→ **What to produce**: Below this sentence is a listing; return exactly its lines from the one with "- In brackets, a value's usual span" to the one with "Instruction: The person", both kept, and nothing more.

→ **Source material**:
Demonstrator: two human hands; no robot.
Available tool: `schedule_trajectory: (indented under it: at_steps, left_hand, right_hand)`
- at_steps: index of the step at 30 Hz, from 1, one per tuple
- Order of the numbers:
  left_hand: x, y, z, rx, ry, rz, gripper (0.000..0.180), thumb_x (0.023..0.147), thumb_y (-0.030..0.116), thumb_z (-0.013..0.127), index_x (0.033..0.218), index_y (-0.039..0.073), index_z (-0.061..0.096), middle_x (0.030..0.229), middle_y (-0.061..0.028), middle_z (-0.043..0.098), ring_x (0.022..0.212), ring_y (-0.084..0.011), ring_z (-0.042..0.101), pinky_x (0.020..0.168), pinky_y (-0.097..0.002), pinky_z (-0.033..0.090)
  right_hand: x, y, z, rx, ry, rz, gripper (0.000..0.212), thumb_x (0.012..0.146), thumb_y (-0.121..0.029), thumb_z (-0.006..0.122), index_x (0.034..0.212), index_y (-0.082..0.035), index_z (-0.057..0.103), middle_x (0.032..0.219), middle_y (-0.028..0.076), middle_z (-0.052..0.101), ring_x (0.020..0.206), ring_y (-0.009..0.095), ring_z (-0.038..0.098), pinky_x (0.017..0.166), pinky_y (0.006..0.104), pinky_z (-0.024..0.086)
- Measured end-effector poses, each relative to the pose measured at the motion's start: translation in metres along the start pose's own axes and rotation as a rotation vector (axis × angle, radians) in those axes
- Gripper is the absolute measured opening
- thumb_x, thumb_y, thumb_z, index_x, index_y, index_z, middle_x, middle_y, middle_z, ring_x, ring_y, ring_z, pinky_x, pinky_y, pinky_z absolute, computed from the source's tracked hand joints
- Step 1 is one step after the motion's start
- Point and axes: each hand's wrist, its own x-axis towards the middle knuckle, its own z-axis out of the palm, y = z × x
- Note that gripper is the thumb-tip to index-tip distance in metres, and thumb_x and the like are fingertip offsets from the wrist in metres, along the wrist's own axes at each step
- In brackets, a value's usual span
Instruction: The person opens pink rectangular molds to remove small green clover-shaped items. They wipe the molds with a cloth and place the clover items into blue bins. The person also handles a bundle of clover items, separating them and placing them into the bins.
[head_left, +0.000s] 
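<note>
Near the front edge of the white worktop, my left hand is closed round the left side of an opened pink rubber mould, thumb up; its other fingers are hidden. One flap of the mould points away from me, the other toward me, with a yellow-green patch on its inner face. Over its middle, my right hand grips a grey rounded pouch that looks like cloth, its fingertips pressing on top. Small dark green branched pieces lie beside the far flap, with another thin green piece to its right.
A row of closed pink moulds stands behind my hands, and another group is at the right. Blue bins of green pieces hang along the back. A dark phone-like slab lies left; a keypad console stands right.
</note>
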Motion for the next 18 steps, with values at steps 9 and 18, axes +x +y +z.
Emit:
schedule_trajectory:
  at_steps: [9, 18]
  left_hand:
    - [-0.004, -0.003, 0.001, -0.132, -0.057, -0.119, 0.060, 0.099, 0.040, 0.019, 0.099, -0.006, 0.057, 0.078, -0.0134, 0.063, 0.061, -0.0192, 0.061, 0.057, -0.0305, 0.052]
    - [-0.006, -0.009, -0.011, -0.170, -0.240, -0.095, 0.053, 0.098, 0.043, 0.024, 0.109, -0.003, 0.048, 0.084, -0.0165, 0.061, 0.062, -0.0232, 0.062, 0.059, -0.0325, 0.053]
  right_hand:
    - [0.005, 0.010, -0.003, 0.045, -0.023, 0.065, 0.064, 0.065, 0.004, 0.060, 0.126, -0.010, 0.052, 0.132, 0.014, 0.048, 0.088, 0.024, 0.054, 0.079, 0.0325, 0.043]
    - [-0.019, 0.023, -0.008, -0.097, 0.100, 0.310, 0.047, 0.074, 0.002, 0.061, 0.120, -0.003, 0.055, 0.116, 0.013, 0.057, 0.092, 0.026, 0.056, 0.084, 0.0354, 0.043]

→ **Solved problem**:
- In brackets, a value's usual span
Instruction: The person opens pink rectangular molds to remove small green clover-shaped items. They wipe the molds with a cloth and place the clover items into blue bins. The person also handles a bundle of clover items, separating them and placing them into the bins.

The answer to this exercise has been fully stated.